§ Records for processing:
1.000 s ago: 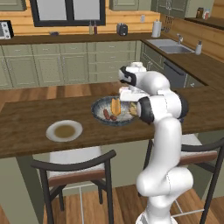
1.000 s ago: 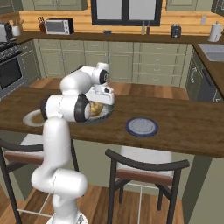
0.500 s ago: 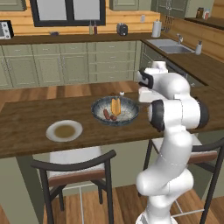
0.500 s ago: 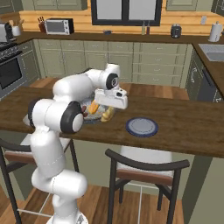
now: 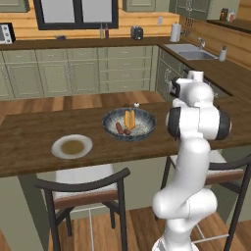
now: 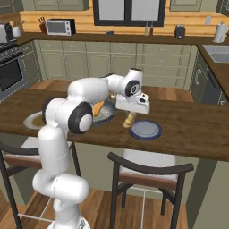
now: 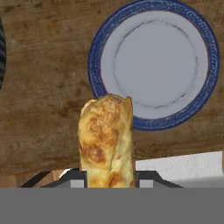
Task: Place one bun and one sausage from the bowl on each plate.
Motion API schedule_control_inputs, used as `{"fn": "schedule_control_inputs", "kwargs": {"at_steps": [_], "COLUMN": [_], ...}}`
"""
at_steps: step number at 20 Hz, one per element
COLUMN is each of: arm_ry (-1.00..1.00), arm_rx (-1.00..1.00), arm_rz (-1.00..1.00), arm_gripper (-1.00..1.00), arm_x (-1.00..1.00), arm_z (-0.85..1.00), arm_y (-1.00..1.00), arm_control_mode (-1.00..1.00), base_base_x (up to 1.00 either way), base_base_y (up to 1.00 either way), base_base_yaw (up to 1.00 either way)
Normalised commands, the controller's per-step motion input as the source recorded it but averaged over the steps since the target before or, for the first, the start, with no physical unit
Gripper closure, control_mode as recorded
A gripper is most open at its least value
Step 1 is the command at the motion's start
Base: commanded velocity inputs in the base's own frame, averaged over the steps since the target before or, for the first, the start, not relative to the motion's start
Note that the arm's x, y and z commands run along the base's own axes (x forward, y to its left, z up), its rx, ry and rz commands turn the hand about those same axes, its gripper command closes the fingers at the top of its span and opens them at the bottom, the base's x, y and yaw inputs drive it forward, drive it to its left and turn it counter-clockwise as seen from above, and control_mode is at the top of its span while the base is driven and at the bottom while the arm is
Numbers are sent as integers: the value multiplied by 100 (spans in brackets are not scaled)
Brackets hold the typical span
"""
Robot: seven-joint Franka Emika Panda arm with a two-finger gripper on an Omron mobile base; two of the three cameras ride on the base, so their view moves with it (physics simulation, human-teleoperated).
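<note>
since a second ago the arm has swung away from the bowl (image 5: 129, 124) toward its right, carrying a bun. left base view: two sausages (image 5: 121, 129) and a bun (image 5: 129, 118) lie in the bowl; the tan-centred plate (image 5: 72, 146) sits well apart to its left. right base view: the gripper (image 6: 131, 112) hangs between the bowl and a blue-rimmed plate (image 6: 145, 130), the golden bun (image 6: 130, 118) dangling just beside that plate's edge. hand view: fingers closed on the bun's lower end, the plate lying just beyond its tip. no writing readable
</note>
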Motion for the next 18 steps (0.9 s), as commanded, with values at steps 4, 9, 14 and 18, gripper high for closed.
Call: {"fn": "schedule_control_inputs", "kwargs": {"at_steps": [4,9,14,18], "arm_ry": [4,3,6,0], "arm_rx": [1,0,0,0], "arm_rz": [1,2,0,0], "arm_gripper": [100,100,100,100], "arm_x": [64,57,13,0], "arm_z": [-31,-52,-37,-17], "arm_y": [-47,-34,16,26], "arm_control_mode": [-100,-100,-100,-100], "base_base_x": [0,0,0,0], "base_base_y": [0,0,0,0], "base_base_yaw": [0,0,0,0]}}
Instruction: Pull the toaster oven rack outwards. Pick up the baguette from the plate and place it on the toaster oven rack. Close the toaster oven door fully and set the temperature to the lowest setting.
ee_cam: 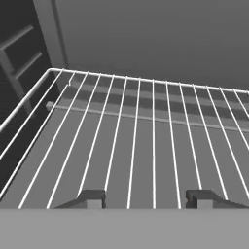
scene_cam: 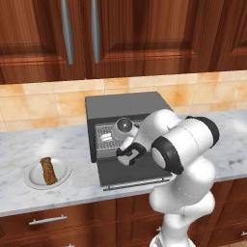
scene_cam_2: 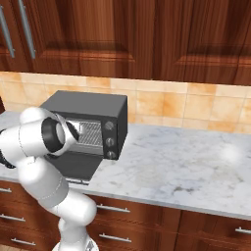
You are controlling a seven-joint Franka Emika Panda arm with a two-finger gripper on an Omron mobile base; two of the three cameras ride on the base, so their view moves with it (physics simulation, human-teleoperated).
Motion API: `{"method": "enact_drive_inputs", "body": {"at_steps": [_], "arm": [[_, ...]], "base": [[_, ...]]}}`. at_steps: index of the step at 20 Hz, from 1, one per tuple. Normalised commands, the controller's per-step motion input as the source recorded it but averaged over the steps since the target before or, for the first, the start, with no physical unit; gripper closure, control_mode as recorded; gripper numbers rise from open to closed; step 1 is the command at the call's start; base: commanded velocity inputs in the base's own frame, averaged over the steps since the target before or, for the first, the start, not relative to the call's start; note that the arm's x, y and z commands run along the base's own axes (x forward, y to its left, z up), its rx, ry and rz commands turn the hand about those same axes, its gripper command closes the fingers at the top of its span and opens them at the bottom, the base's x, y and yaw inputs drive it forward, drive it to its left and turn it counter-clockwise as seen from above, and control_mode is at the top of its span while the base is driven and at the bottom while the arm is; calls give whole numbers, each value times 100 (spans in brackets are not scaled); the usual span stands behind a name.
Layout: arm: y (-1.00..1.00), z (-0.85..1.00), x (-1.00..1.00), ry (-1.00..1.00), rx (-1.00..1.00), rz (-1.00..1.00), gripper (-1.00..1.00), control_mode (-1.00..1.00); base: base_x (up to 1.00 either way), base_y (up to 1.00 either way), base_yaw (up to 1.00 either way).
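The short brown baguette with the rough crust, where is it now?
In the left base view, the short brown baguette lies on the round white plate on the marble counter, left of the dark toaster oven's open door.

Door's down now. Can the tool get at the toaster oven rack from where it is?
Probably yes. The toaster oven door lies flat open, and the tool already sits at the toaster oven rack, its fingertips apart over the wires with nothing between.
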Motion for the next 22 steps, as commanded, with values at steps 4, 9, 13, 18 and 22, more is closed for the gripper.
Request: {"method": "enact_drive_inputs", "body": {"at_steps": [4, 9, 13, 18, 22], "arm": [[0, -58, -47, 31, 1, 0, -100, -100], [5, -53, -71, 46, 0, -5, -100, -100], [25, -34, -88, 64, 0, -13, -100, -100], [45, -21, -89, 91, -10, -16, -100, -100], [57, -26, -75, 100, -20, -14, -100, -100]], "base": [[0, 0, 0], [0, 0, 0], [0, 0, 0], [0, 0, 0], [0, 0, 0]]}}
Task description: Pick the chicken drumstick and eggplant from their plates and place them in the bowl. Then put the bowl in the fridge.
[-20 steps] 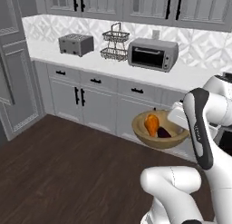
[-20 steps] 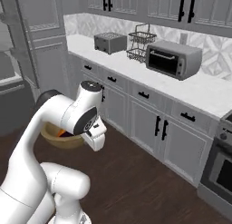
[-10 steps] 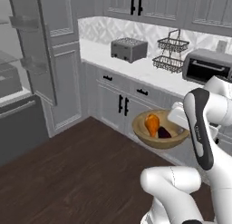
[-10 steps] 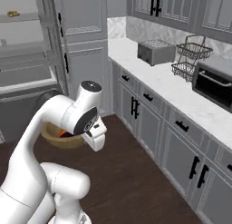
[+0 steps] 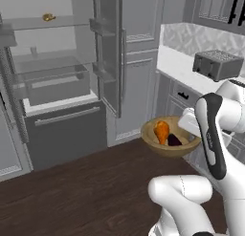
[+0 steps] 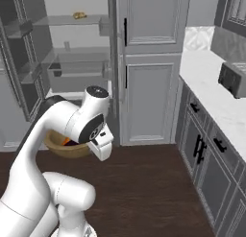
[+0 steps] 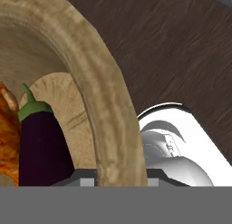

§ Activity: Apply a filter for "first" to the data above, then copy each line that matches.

§ Exercise result:
Normalised commands, the controller's per-step motion input as the source recorded it but averaged over the steps since the target before or, for the first, the start, with no physical unit
Base: commanded velocity inputs in the base's own frame, averaged over the steps since the target before or, for the first, the start, not relative to the motion's start
Motion API: `{"method": "enact_drive_inputs", "body": {"at_steps": [_], "arm": [[_, ...]], "base": [[_, ...]]}}`. at_steps: index of the step at 20 Hz, from 1, one per tuple. Normalised commands, the controller's per-step motion input as the source recorded it but averaged over the steps since the target before or, for the first, the start, with no physical unit; gripper closure, control_mode as recorded; gripper numbers rise from open to closed; step 1 is the command at the call's start; base: commanded velocity inputs in the base's own frame, averaged over the steps since the target before or, for the first, the start, not relative to the call's start; note that the arm's x, y and z commands run along the base's own axes (x forward, y to its left, z up), its rx, ry and rz commands turn the hand about those same axes, its gripper command closes the fingers at the top of its span and opens them at the bottom, the base's x, y and yaw inputs drive it forward, drive it to its left and turn it counter-clockwise as seen from above, and control_mode is at the top of its span while the base is driven and at the bottom while the arm is; calls give whole numbers, each value times 100 (spans in brackets are not scaled); the usual span stands behind a name.

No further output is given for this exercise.